WHAT THE EXERCISE ASKS ▸
Each line of the listing must be set down exactly as it stands.

DATA EXTRACT ▸

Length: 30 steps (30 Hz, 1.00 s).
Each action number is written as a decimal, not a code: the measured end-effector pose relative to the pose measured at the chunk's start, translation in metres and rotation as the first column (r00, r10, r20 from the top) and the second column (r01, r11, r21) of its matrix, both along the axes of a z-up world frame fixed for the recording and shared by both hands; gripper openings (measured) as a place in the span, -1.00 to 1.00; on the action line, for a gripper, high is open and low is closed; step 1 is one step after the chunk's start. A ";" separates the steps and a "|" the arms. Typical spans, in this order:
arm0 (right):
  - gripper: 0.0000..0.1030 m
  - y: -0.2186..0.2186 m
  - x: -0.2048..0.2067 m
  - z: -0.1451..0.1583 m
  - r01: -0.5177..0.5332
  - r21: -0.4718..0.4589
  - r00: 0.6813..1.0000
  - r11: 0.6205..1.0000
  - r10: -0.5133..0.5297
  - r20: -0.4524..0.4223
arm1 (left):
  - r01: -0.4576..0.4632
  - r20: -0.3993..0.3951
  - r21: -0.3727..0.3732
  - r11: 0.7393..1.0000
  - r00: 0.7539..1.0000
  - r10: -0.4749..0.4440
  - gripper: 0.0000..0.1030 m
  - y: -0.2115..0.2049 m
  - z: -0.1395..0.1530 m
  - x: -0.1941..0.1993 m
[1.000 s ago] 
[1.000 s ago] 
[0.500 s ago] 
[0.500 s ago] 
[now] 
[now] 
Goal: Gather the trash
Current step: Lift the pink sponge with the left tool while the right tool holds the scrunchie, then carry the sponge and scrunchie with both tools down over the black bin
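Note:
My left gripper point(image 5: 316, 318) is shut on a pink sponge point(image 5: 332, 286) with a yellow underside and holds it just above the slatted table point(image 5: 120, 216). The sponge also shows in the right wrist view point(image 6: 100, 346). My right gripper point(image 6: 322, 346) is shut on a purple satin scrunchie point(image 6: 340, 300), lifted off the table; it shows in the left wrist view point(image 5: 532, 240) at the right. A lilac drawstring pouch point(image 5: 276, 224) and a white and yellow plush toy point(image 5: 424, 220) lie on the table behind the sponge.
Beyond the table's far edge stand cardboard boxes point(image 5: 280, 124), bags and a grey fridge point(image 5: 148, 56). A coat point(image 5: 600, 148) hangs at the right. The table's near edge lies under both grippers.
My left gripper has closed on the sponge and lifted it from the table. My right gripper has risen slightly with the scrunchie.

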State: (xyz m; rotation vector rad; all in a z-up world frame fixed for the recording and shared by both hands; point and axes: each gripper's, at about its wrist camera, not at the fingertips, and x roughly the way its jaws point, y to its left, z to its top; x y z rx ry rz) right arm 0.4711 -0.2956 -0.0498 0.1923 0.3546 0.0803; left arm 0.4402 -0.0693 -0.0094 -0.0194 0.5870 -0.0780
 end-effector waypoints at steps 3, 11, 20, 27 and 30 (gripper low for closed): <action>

ANSWER SPACE ▸
Length: 30 steps (30 Hz, 1.00 s).
Each action number is written as a decimal, not a code: the measured end-effector pose relative to the pose measured at the chunk's start, translation in metres and rotation as the first column (r00, r10, r20 from the top) and the second column (r01, r11, r21) of its matrix, both along the axes of a z-up world frame fixed for the recording and shared by both hands; gripper openings (measured) as a place in the span, -1.00 to 1.00; on the action line, for a gripper, high is open and low is closed; step 1 is one step after the chunk's start. A ";" separates the steps and a "|" the arms. Typical spans, in this order:
arm0 (right):
  - gripper: 0.0000..0.1030 m
  - y: -0.2186..0.2186 m
  - x: -0.2048..0.2067 m
  - z: -0.1451..0.1583 m
  - r01: -0.5177..0.5332
  - r21: -0.4718..0.4589
  - r00: 0.6813..1.0000
  - r11: 0.6205..1.0000
  - r10: -0.5133..0.5297
  - r20: -0.4524..0.4223
arm1 (left):
  - r01: -0.4576..0.4632
  - r20: -0.3993..0.3951
  - r21: -0.3727..0.3732
  - r11: 0.7393..1.0000
  - r00: 0.7539..1.0000
  - r10: -0.4749..0.4440
  - gripper: 0.0000..0.1030 m
  - y: -0.2115..0.2049 m
  - z: -0.1395..0.1530 m
  - x: -0.1941..0.1993 m
[1.000 s ago] 
[1.000 s ago] 
[0.500 s ago] 
[0.500 s ago] 
[now] 
[now] 
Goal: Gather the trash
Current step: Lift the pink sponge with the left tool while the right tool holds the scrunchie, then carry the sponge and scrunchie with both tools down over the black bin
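Note:
My left gripper point(image 5: 316, 318) is shut on a pink sponge point(image 5: 332, 286) with a yellow underside and holds it just above the slatted table point(image 5: 120, 216). The sponge also shows in the right wrist view point(image 6: 100, 346). My right gripper point(image 6: 322, 346) is shut on a purple satin scrunchie point(image 6: 340, 300), lifted off the table; it shows in the left wrist view point(image 5: 532, 240) at the right. A lilac drawstring pouch point(image 5: 276, 224) and a white and yellow plush toy point(image 5: 424, 220) lie on the table behind the sponge.
Beyond the table's far edge stand cardboard boxes point(image 5: 280, 124), bags and a grey fridge point(image 5: 148, 56). A coat point(image 5: 600, 148) hangs at the right. The table's near edge lies under both grippers.
My left gripper has closed on the sponge and lifted it from the table. My right gripper has risen slightly with the scrunchie.
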
State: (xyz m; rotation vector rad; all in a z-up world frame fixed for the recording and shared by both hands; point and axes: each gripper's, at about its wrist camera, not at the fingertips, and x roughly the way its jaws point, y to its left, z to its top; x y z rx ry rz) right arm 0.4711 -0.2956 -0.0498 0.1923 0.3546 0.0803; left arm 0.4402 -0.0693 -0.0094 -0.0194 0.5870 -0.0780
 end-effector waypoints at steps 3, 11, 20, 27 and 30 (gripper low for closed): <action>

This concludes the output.